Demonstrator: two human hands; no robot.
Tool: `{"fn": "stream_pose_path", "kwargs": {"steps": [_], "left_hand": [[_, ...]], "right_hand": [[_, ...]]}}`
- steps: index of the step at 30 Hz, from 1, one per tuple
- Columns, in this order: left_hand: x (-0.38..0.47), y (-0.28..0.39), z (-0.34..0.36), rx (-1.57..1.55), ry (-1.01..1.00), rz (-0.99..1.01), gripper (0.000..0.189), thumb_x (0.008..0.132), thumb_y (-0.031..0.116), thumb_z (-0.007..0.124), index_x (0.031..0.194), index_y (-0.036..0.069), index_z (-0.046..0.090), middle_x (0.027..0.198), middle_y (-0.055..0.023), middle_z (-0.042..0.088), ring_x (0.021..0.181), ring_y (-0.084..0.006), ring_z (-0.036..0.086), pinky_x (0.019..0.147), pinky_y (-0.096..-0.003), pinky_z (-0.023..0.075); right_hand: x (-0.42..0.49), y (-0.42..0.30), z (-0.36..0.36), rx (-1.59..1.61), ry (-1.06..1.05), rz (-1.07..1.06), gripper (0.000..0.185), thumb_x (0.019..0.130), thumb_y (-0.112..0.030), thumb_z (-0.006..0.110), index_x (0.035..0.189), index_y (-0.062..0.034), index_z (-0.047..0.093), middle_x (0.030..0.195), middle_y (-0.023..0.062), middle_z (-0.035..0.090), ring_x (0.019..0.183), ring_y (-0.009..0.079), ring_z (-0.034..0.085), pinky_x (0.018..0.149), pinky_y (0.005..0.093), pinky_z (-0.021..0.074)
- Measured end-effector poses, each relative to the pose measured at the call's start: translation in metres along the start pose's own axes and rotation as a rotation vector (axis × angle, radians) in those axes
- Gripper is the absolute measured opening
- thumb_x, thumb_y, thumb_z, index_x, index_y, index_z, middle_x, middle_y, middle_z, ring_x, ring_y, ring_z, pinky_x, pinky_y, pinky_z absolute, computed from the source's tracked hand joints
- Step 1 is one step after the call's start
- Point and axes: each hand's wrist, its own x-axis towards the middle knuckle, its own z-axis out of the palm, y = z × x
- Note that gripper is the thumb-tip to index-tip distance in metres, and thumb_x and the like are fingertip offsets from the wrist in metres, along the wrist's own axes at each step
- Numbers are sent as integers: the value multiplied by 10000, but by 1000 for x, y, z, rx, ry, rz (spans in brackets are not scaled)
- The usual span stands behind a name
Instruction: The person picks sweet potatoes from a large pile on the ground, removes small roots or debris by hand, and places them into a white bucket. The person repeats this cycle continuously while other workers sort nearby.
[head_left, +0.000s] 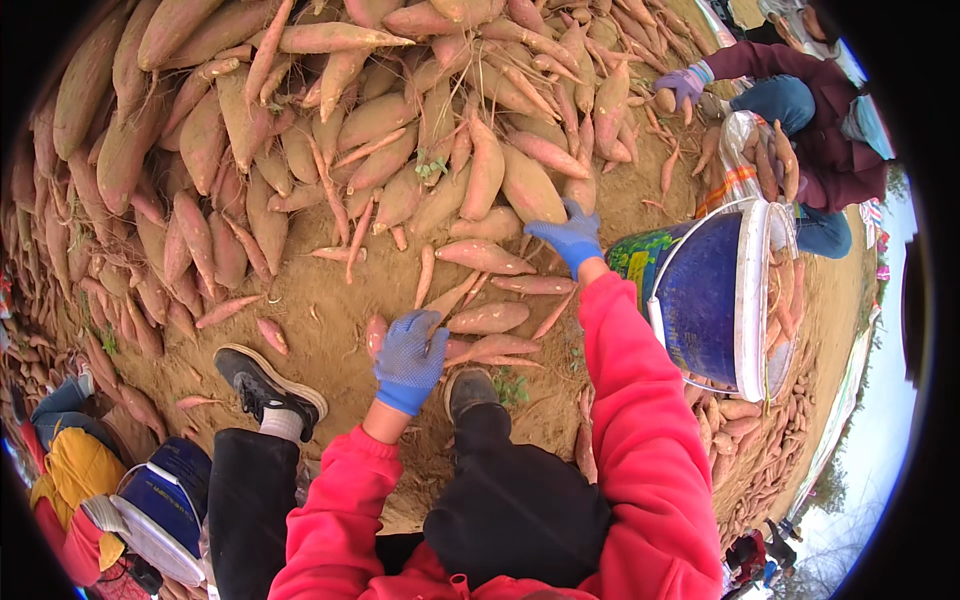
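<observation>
My right hand (568, 234), in a blue dotted work glove, grips the lower end of a large sweet potato (529, 184) at the edge of the heap. My left hand (412, 360), gloved alike, is low over the soil with its fingers curled. A small sweet potato (376, 333) shows beside its fingers; whether the palm holds anything is hidden. Between both hands lie several loose sweet potatoes, among them a plump one (488, 318) and a slim one (534, 285). Another sweet potato (486, 256) rests just left of my right hand.
A big heap of sweet potatoes (375, 120) rises ahead. Right of my right arm, a blue bucket (694, 289) with sweet potatoes inside tips sideways in view. A co-worker (832, 127) crouches beyond it. Another person (82, 465) is at lower left by a second blue bucket (176, 472).
</observation>
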Motion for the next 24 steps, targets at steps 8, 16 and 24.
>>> {"fn": "stream_pose_path", "kwargs": {"steps": [8,16,24], "left_hand": [[7,47,66,-1175,-163,-648,679,849,248,722,1377,-34,400,1230,-153,557,1052,-206,587,888,-301,493],[-1,18,82,-1476,60,-963,613,846,310,694,1330,11,467,1233,-153,563,1089,-285,565,947,-385,471],[-16,0,41,-1983,-135,-799,562,938,464,494,1330,62,490,1263,-161,573,1149,-309,553,1010,-439,433]], "right_hand": [[-138,75,24,317,-90,120,777,678,-229,860,1327,-27,483,1198,150,566,1054,240,597,880,336,511],[-179,72,34,280,-332,-425,924,709,-277,824,1463,-55,338,1451,189,347,1332,308,377,1066,383,367],[-123,84,47,1326,-618,493,607,878,-260,599,1361,33,376,1200,194,559,1061,339,576,964,469,488]]}}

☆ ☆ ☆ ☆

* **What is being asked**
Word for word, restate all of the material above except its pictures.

* **Solution for this exercise**
Demonstrator: two human hands; no robot.
Tool: `{"fn": "stream_pose_path", "kwargs": {"steps": [_], "left_hand": [[_, ...]], "right_hand": [[_, ...]]}}`
- steps: index of the step at 30 Hz, from 1, one per tuple
- Columns, in this order: left_hand: x (-0.38..0.47), y (-0.28..0.39), z (-0.34..0.36), rx (-1.57..1.55), ry (-1.01..1.00), rz (-0.99..1.01), gripper (0.000..0.189), thumb_x (0.008..0.132), thumb_y (-0.031..0.116), thumb_z (-0.007..0.124), index_x (0.031..0.194), index_y (-0.036..0.069), index_z (-0.046..0.090), middle_x (0.027..0.198), middle_y (-0.055..0.023), middle_z (-0.042..0.088), ring_x (0.021..0.181), ring_y (-0.084..0.006), ring_z (-0.036..0.086), pinky_x (0.019..0.147), pinky_y (-0.096..-0.003), pinky_z (-0.023..0.075); right_hand: x (-0.42..0.49), y (-0.42..0.30), z (-0.36..0.36), rx (-1.59..1.61), ry (-1.06..1.05), rz (-1.07..1.06), gripper (0.000..0.185), thumb_x (0.019..0.130), thumb_y (-0.112..0.030), thumb_z (-0.006..0.110), index_x (0.035..0.189), index_y (-0.062..0.034), index_z (-0.047..0.093), middle_x (0.030..0.195), middle_y (-0.023..0.062), middle_z (-0.035..0.090), ring_x (0.019..0.183), ring_y (-0.009..0.079), ring_z (-0.034..0.085), pinky_x (0.018..0.149), pinky_y (0.005..0.093), pinky_z (-0.021..0.074)
- Measured end-effector poses, each relative to the pose measured at the call's start: translation in metres along the start pose's own axes and rotation as a rotation vector (axis × angle, radians) in those axes
- Gripper is the absolute measured opening
- thumb_x, thumb_y, thumb_z, index_x, index_y, index_z, middle_x, middle_y, middle_z, ring_x, ring_y, ring_z, pinky_x, pinky_y, pinky_z absolute, computed from the source's tracked hand joints
- Step 1 is one step after the call's start
- Point and axes: each hand's wrist, its own x-axis towards the middle knuckle, its own z-axis out of the palm, y = z × x
- Note that gripper is the thumb-tip to index-tip distance in metres, and thumb_x and the like are fingertip offsets from the wrist in metres, along the wrist's own axes at each step
- Numbers are sent as integers: the value multiplied by 10000, but by 1000 for x, y, z, rx, ry, rz (spans in brackets are not scaled)
- The usual span stands behind a name
Instruction: The person picks sweet potatoes from a large pile on the ground, removes small roots or debris by hand, and places them into a white bucket. The person repeats this cycle continuously while other workers sort nearby.
[head_left, +0.000s] 
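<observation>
My right hand (568, 234), in a blue dotted work glove, grips the lower end of a large sweet potato (529, 184) at the edge of the heap. My left hand (412, 360), gloved alike, is low over the soil with its fingers curled. A small sweet potato (376, 333) shows beside its fingers; whether the palm holds anything is hidden. Between both hands lie several loose sweet potatoes, among them a plump one (488, 318) and a slim one (534, 285). Another sweet potato (486, 256) rests just left of my right hand.
A big heap of sweet potatoes (375, 120) rises ahead. Right of my right arm, a blue bucket (694, 289) with sweet potatoes inside tips sideways in view. A co-worker (832, 127) crouches beyond it. Another person (82, 465) is at lower left by a second blue bucket (176, 472).
</observation>
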Motion for the next 24 steps, targets at steps 8, 16 and 24.
>>> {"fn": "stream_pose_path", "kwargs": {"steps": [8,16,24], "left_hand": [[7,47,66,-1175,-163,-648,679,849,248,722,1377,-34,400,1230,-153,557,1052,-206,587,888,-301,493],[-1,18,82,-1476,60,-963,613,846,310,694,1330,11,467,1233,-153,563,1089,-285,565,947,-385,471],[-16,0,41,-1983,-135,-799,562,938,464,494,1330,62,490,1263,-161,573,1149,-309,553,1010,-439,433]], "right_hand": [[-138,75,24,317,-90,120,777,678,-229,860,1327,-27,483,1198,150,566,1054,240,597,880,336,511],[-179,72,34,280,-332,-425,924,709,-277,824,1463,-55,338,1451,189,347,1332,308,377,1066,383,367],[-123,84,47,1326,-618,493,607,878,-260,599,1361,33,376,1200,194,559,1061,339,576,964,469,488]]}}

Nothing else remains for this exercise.